Demand for Heritage Retrofit Carpenters
“In the last few years, our graduates have seen 100 percent job placement,” says Josh Silver, Learning Manager. “There are a lot of job opportunities for Heritage Retrofit graduates that would not be available to the typical carpenter. Our graduates can also apply their skills to any age of building.
“Charlottetown has more heritage buildings than any other city in Canada. Buildings with a heritage designation must be repaired in kind and must look similar to the original piece, so there is an endless volume of work available to people who have the skills to restore and maintain that heritage.
“We need trained Carpenters with the skills to take care of our heritage buildings and maintain the historic fabric of our community. Those historic buildings won’t survive if we don’t know how to protect and maintain them. Our graduates are the front-line of protecting that history.”
Employment opportunities for graduates
- Building contractors
- Custom woodworking shops
- Building supply yards
This is the seventh year of the Heritage Retrofit Carpentry program. Sixteen students are accepted per year, and there is a waiting list. Courses include timber frame carpentry, restoration and renovation, finishing, energy efficiency, and architectural history.
The program has five Instructors. In addition to Josh Silver, Trevor Young teaches the hands-on skills. There is also a math instructor, a blueprint and drafting instructor, and a computer and communication instructor.
Mathematics applied to real life
“One fifth of the curriculum is devoted to mathematics,” says Josh. “We try to instill a love of math into our students. One aspect is trigonometry, which is a scary word to most people, until they learn it’s really about triangles. When students learn a math concept, we immediately apply the mathematical theory to useful, hands-on work, which makes it very meaningful.
“A carpenter’s work is inescapable from Math,” says Trevor. “We spend days doing the math and drawing a blueprint before we begin to build. We also practice a lot of mental math, so that calculations can be done on the fly.

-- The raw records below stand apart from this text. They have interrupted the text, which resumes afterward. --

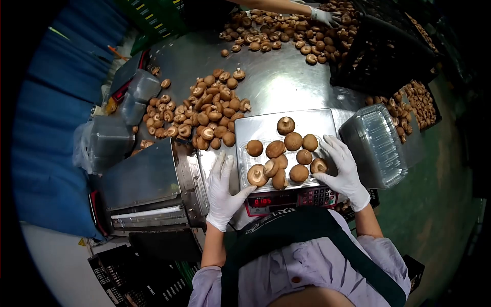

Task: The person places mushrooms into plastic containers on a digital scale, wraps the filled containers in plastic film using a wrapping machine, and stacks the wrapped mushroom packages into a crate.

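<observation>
A clear plastic tray (245, 176) of brown shiitake mushrooms (293, 141) rests on the steel plate of a digital scale (296, 116). Most of them lie cap up; a few show their stems. My left hand (224, 192), in a white glove, is at the tray's left side, fingers stretched out and thumb pointing to its near left corner. On the other side my right hand (343, 173), also gloved, has its fingers spread along the right edge. Its thumb lies close to a mushroom (318, 165); contact is hard to tell. Red digits glow on the scale's display (263, 201).
Beyond the scale lies a mushroom pile (212, 107) on the steel table (189, 51). A stack of clear trays (376, 148) stands right. Another person's gloved hand (325, 17) reaches over mushrooms at the back, near a black crate (383, 51). A metal machine (148, 174) is at left.
</observation>
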Tool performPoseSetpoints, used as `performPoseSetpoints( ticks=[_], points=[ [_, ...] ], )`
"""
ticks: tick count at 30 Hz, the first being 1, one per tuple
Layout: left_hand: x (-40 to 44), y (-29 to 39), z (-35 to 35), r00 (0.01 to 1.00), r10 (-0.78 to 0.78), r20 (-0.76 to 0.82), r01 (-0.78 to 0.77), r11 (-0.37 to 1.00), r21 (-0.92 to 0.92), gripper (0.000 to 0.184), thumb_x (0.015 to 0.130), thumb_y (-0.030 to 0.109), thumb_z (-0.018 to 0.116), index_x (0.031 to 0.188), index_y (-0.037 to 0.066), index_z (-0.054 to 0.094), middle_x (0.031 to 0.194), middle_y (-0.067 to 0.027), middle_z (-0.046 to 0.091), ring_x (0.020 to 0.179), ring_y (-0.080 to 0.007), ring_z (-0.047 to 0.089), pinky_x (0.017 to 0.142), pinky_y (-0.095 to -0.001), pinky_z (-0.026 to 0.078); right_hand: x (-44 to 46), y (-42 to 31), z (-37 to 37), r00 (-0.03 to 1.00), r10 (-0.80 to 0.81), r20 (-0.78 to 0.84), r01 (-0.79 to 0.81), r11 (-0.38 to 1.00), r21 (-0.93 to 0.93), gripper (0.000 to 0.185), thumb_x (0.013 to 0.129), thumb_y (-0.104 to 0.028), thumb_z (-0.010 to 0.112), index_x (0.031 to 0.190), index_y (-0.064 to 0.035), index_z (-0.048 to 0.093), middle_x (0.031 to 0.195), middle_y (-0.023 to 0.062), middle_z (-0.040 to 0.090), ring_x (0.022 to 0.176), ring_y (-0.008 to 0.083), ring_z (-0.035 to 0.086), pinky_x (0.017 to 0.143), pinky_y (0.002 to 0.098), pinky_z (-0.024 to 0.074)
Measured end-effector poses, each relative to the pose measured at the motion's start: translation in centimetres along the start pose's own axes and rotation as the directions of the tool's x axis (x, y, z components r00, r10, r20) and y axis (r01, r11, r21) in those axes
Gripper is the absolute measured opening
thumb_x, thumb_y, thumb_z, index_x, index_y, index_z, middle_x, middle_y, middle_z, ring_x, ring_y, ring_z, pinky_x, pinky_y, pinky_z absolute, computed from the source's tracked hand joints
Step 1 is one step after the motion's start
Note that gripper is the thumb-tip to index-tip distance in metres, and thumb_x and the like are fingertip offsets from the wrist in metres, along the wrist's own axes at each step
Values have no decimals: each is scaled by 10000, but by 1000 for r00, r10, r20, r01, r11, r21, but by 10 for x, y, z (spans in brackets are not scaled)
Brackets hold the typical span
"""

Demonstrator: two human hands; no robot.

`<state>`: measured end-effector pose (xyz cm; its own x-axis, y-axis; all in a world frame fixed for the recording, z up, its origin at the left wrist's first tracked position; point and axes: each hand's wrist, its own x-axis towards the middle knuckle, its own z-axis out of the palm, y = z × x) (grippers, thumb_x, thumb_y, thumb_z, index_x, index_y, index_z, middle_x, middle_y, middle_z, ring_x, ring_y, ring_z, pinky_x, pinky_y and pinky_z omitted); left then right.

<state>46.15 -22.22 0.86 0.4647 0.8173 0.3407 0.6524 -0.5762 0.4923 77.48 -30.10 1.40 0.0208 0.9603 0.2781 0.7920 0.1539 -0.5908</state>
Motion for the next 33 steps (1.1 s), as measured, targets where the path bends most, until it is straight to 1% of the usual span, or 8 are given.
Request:
performPoseSetpoints(
  ticks=[8,10,17,22,23,26,29,33],
  points=[
    [28,29,15,954,172,246,-136,978,-158,676,711,166,721,1337,147,468,1374,-181,414,1266,-371,397,1069,-471,298,66,2,18,998,56,-43,-51,993,109,515,796,-224,687,1249,-42,520,1218,200,561,1143,331,518,954,382,430],
    [31,29,27,904,242,352,-271,962,33,602,751,96,620,1329,184,480,1366,-151,428,1277,-375,377,1072,-518,269,92,4,28,989,114,91,-129,975,184,489,792,-226,683,1233,-60,553,1155,194,599,1082,320,567,935,368,445],
    [30,29,38,974,122,191,-88,980,-179,485,747,19,625,1219,114,571,1240,-134,551,1210,-328,474,1055,-441,316,140,7,51,883,196,427,-199,979,-38,434,788,-353,620,1131,-89,641,995,206,652,865,327,644,795,367,509],
    [42,44,32,997,-12,76,48,876,-479,487,753,61,691,1223,42,562,1219,-144,583,1137,-308,537,999,-371,389,129,18,45,977,156,144,-181,966,183,394,790,-277,655,1125,-71,648,975,138,685,770,247,674,732,320,526],
    [50,47,36,990,123,74,-75,884,-462,510,769,126,693,1250,50,543,1212,-149,585,1175,-325,501,1022,-403,356,124,17,38,937,283,204,-338,881,332,383,787,-244,674,1125,-66,650,962,104,691,762,164,667,697,278,526],
    [56,64,55,943,184,279,-219,971,97,508,826,271,632,1299,128,519,1341,-172,469,1284,-348,380,1074,-536,202,111,14,19,944,305,127,-330,885,328,363,805,-231,664,1130,-73,649,964,97,687,760,133,660,677,255,525],
    [58,60,60,971,142,193,-156,986,61,476,844,282,603,1294,146,527,1389,-180,411,1303,-349,356,1081,-559,159,98,-3,-5,938,336,82,-341,854,393,347,808,-216,675,1122,-68,654,940,85,687,780,122,643,704,245,512],
    [52,60,28,1000,-23,18,29,905,-424,478,835,185,670,1272,51,530,1302,-182,500,1104,-283,556,920,-342,462,82,-22,-18,966,225,-124,-128,841,525,324,830,-162,677,1125,-34,640,941,64,666,833,114,620,754,249,498]
  ],
)
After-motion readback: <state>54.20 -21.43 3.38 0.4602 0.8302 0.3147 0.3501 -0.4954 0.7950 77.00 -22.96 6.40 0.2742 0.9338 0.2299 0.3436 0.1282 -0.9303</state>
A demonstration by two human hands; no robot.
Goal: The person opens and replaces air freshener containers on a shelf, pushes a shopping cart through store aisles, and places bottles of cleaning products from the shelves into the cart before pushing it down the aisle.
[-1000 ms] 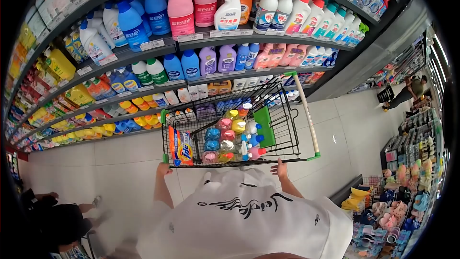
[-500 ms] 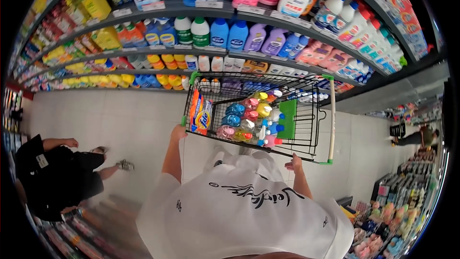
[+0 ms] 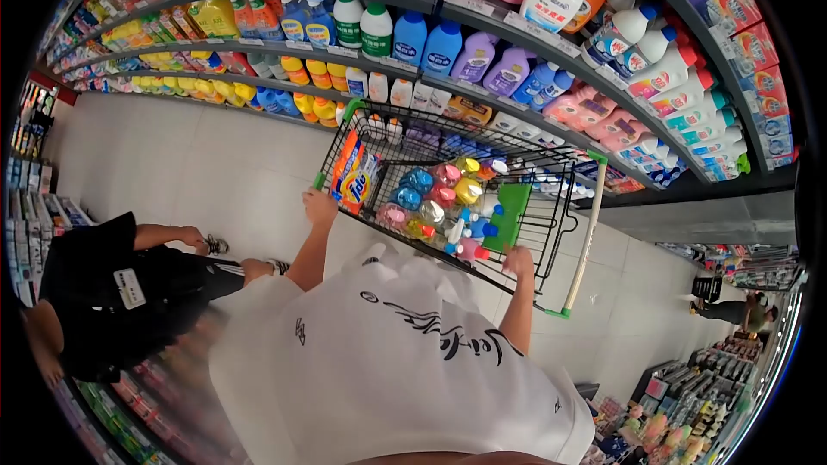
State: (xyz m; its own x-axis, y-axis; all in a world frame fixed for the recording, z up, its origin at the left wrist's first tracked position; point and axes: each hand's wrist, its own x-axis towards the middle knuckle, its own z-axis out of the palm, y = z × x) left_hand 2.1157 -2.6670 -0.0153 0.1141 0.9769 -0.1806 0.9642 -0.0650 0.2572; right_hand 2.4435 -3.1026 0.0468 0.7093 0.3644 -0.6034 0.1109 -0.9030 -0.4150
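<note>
A black wire shopping cart (image 3: 551,245) with green corners stands in front of me, slightly tilted across the view. Inside it lie an orange Tide detergent bag (image 3: 353,176) at the left end and several bottles (image 3: 431,198) with blue, pink, yellow and red caps or bodies. A green panel (image 3: 508,215) sits near the handle end. My left hand (image 3: 320,206) is closed on the cart's near left corner. Along the near rim, right of the bottles, my right hand (image 3: 519,261) is closed on the cart's edge; its fingertips are partly hidden. The pale handle bar (image 3: 586,237) is untouched.
Shelves of cleaning bottles (image 3: 444,47) run along the far side, close to the cart. A person in black (image 3: 129,284) stands at my left. Another person (image 3: 741,312) is far off at the right. Display racks (image 3: 680,396) stand at the lower right.
The cart has turned a little clockwise in view. My right hand has moved from loosely beside the rim up onto it; my left hand stays at the corner. The person in black has come closer.
</note>
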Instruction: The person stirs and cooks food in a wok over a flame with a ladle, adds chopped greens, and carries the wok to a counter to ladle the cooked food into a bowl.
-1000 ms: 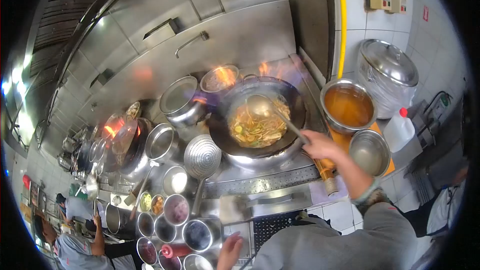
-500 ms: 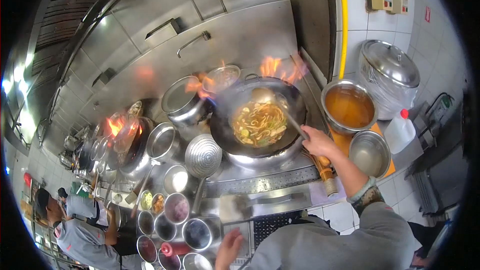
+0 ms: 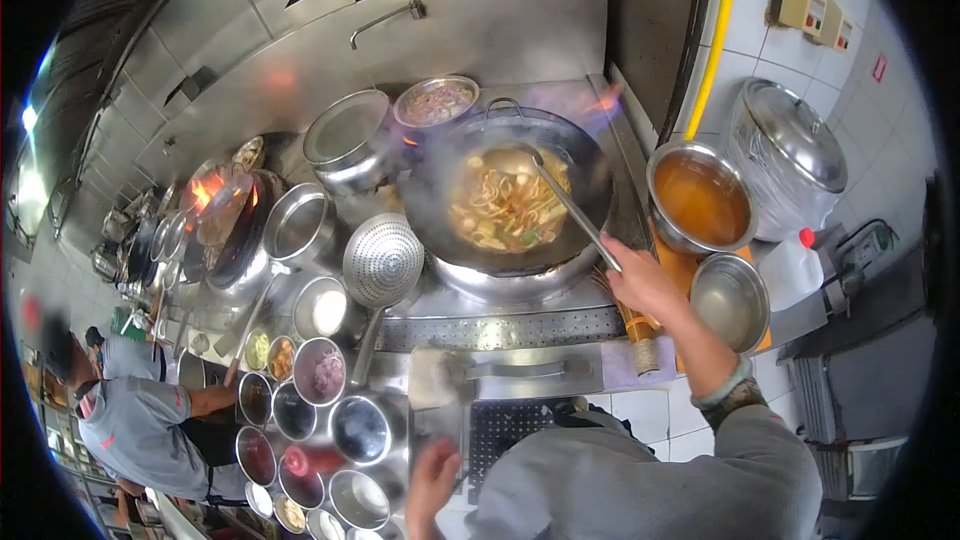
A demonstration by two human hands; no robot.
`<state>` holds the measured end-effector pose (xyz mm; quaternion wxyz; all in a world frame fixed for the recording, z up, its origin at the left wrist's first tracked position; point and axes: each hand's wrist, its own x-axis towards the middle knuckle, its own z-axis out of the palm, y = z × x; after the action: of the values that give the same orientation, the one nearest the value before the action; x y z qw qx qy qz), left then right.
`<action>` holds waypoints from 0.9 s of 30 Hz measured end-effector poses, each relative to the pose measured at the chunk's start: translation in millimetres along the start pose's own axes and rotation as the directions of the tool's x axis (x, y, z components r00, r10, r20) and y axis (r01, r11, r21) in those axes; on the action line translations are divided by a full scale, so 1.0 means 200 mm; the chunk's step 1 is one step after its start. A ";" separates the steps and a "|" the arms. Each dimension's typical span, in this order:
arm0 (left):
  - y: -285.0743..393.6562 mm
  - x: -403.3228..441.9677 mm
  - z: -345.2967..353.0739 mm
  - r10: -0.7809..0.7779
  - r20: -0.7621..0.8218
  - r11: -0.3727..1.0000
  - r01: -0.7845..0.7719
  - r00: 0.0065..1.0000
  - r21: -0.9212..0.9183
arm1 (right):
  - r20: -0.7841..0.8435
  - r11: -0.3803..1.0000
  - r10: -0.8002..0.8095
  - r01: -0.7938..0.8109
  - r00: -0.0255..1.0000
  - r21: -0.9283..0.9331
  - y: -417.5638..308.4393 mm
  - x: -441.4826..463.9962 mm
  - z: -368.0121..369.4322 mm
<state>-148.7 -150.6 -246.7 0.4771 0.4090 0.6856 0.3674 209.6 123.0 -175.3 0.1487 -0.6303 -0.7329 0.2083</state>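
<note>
My right hand (image 3: 643,280) is closed around the long handle of a metal ladle (image 3: 568,198). The ladle's bowl rests at the far side of the noodles (image 3: 508,205), which sit in brownish broth with pale and green pieces. Holding them is a large dark wok (image 3: 590,225) on the burner, with steam rising from it. Low in the view, my left hand (image 3: 433,480) hangs beside the counter, loosely curled and slightly blurred, with nothing visible in it. Nearest to it are metal containers, including one with white contents (image 3: 358,498), and a red squeeze bottle (image 3: 310,460).
A perforated strainer (image 3: 383,260) lies left of the wok. At the right stand a bowl of amber liquid (image 3: 702,200), a smaller metal bowl (image 3: 730,302) and a white jug (image 3: 795,275). Flames (image 3: 207,188) burn at the left station, near a co-worker (image 3: 140,420).
Flames behind the wok have shrunk. The ladle's bowl stays in the wok, near the noodles' far side. My left hand is lower and further left in the view, which has shifted slightly.
</note>
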 end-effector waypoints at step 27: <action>-0.19 -0.22 -0.12 -0.030 -0.193 0.999 0.034 0.981 0.019 | 0.378 0.554 -0.077 -0.276 0.922 0.785 -0.46 -0.09 -0.08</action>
<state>-170.5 -209.6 -259.0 0.4100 0.3657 0.7390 0.3900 139.9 95.6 -115.7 0.2734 -0.4764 -0.5251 0.6500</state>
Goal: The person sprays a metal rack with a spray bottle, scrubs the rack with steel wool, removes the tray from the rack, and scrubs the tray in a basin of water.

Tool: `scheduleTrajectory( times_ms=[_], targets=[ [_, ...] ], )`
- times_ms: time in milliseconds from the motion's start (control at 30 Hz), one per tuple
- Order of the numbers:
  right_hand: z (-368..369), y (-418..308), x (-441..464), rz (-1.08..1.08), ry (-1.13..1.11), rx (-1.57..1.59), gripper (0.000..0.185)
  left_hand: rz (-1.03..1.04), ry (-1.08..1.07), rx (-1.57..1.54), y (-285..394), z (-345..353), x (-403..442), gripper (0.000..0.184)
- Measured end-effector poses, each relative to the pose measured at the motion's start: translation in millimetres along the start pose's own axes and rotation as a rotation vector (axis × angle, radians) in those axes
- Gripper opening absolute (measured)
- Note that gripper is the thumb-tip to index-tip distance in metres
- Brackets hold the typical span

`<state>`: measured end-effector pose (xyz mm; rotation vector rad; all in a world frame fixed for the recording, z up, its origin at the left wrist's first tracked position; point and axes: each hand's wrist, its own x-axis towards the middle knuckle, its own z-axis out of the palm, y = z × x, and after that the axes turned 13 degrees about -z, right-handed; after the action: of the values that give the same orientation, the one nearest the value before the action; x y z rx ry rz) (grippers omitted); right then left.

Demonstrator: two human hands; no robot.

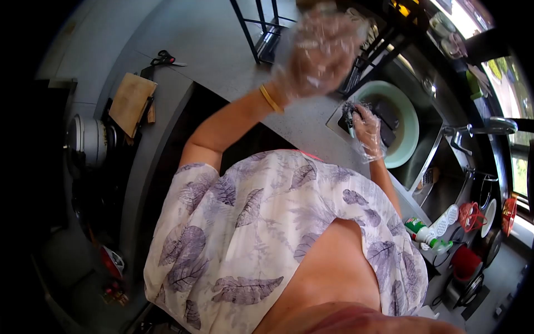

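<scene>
My left hand point(320, 53), in a clear plastic glove with a yellow band at the wrist, is raised in front of a black metal rack. It is smeared by motion, so its finger pose and any contact with the rack are unclear. My right hand point(369, 131), also in a clear glove, is closed on a dark, wiry scrubber point(350, 116) at the counter edge by the sink. Right beside it, a pale green basin point(410, 125) sits in the sink, holding murky water and dark flat pieces point(385, 114).
A black metal rack point(247, 25) stands on the grey counter point(192, 42). Scissors point(166, 58) and a wooden cutting board point(132, 103) lie to the left, near a metal pot point(88, 142). To the right are a faucet point(459, 136), a green bottle point(425, 232) and a red basket point(471, 216).
</scene>
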<state>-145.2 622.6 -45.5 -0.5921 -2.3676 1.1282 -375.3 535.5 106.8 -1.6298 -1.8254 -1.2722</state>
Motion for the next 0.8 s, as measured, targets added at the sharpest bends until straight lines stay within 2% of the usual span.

Some students come into the program believing they are not good in math, and end up with really good grades.”
Two generations of Carpenters
Trevor’s father took the Carpentry program at Prince of Wales College (now Holland College) and helped in the restoration work on Province House years ago. Trevor has continued that tradition. He has many years of experience in the renovation industry, and in addition to working as an instructor in the program, he also has his own home renovation business.
Students help restore a famous Charlottetown heritage building
“Province House is undergoing at least four years of restoration work,” says Josh. “Last year, ten of our graduates were hired to work on the project, and an endless supply of craftspeople will be needed to continue the work.
“Parks Canada recognizes the importance of allowing local students to build their skills in the renovation process at Province House,” says Josh. “Province House is the crown jewel of the country, and Canada was founded within those walls.
“The building is 178 years old, and we are very privileged to work on it. It’s amazing for our students and graduates to be trusted to restore it and be able to point to a window and say they are part of that history. The building should be still standing long after we are gone, with the right craftspeople to maintain it.”
This year, they are dismantling and storing trim, doors, and windows, and building crates to store everything. One of the female graduates was hired to catalogue each piece so that it can be put back exactly where it should be.
In the summer of 2018, program graduates will begin restoring the windows, removing old paint and replacing rotted parts. Once the building is restored, the next step will be to reinstall all the woodwork and windows.
The students have also used specific construction techniques to build timber frame arches for Parks Canada campgrounds, and will install them on site. They are also building an iceboat based on original drawings of vessels used in PEI waters.
Number of females in Carpentry on the rise
Across the country, just 1 to 3 percent of Carpenters are female. This program is working to raise the numbers. “In 2015 and 2016, the class was evenly split between male and female,” says Josh. “This year there are fewer females, but we still have more female students than any other trade at the college.
“This program attracts more females because it does not involve as much heavy lifting as the regular carpentry program – it’s more about passion and art. At the Province House work site, the graduate who is doing the best in terms of financial compensation and promotion is female.”
The path to a Red Seal
Earning a Red Seal in Carpentry is a four-year journey to gain the hours needed to be eligible to write the Red Seal exam. The four years could be any combination of education and practical experience under the direction of a Red Seal Carpenter.